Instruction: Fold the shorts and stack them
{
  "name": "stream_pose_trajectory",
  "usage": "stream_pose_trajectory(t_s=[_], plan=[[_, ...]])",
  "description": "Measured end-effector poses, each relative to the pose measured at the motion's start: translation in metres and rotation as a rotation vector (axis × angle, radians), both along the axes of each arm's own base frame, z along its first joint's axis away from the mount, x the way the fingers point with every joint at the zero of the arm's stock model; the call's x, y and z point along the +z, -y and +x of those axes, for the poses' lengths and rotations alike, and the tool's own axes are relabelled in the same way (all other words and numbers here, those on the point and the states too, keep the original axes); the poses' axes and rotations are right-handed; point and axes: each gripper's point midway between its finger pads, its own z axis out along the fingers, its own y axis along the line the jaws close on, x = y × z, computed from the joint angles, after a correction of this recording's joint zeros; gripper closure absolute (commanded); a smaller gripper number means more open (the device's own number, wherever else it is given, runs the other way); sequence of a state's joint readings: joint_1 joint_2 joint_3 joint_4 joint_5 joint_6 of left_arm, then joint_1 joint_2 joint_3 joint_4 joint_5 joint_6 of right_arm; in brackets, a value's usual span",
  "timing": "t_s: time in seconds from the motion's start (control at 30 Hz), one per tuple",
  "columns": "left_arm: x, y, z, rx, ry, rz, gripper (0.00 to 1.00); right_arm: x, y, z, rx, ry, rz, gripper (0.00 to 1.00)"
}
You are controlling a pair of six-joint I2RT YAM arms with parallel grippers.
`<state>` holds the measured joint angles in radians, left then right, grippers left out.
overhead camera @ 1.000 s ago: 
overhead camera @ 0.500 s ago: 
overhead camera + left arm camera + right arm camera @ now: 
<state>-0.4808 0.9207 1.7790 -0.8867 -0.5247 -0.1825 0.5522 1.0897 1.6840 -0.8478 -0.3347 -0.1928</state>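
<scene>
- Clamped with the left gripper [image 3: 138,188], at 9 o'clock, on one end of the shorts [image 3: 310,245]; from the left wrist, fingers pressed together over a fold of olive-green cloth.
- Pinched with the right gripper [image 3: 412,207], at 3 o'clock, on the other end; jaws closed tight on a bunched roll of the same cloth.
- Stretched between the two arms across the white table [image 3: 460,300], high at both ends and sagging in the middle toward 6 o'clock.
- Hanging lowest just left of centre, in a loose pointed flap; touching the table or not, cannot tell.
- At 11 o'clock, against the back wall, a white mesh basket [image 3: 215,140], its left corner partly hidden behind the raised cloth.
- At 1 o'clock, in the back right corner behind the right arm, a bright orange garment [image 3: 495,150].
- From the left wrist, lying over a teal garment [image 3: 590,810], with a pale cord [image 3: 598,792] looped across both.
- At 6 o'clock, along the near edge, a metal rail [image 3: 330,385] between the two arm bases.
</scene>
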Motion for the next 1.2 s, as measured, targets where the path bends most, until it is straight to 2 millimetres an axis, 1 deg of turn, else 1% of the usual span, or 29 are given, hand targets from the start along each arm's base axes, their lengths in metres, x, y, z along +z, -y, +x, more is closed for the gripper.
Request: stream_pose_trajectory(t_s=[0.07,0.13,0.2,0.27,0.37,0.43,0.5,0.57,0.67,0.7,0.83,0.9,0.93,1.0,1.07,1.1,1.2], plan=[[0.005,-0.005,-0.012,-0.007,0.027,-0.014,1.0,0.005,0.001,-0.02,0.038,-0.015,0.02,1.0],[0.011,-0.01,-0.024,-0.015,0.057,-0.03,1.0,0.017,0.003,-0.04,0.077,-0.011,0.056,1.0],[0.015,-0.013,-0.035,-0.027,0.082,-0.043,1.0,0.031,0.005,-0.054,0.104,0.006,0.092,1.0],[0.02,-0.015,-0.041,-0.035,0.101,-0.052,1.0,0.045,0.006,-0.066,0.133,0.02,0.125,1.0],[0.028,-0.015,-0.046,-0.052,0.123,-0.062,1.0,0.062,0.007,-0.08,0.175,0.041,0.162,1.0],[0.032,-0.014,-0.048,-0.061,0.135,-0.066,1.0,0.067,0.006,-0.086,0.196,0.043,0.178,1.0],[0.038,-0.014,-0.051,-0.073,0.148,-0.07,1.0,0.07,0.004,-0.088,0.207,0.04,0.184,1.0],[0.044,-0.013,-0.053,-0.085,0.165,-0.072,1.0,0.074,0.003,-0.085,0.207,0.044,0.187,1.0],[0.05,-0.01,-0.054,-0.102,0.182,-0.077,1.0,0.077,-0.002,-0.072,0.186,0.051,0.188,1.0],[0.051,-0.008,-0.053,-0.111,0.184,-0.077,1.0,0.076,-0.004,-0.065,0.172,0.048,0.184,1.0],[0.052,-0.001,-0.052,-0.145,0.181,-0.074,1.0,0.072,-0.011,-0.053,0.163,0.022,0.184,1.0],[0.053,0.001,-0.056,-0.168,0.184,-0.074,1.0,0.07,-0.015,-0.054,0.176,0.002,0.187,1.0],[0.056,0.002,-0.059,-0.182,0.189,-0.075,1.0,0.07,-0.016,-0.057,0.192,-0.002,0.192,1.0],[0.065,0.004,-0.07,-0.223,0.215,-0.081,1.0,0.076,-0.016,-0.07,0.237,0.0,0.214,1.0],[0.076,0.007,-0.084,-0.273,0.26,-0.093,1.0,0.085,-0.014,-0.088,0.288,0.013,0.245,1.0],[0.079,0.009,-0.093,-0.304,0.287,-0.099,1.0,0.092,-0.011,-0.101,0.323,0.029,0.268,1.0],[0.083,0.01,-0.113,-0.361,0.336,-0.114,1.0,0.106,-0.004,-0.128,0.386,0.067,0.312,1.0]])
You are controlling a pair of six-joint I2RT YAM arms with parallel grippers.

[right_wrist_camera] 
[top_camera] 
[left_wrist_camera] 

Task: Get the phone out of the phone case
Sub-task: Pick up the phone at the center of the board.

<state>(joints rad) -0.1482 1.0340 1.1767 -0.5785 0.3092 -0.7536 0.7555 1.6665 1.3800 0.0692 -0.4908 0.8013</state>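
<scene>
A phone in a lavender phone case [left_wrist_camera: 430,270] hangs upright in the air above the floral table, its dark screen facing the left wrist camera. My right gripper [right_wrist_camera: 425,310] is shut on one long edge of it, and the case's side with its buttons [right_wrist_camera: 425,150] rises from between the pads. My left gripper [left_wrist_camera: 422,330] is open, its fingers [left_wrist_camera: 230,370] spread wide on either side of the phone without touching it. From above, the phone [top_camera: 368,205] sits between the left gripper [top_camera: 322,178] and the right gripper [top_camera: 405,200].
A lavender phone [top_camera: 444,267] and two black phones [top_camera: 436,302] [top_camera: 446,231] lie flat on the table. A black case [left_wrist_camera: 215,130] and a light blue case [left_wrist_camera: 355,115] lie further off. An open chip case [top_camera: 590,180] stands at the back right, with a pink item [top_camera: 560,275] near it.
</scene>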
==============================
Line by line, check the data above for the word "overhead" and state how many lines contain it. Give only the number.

3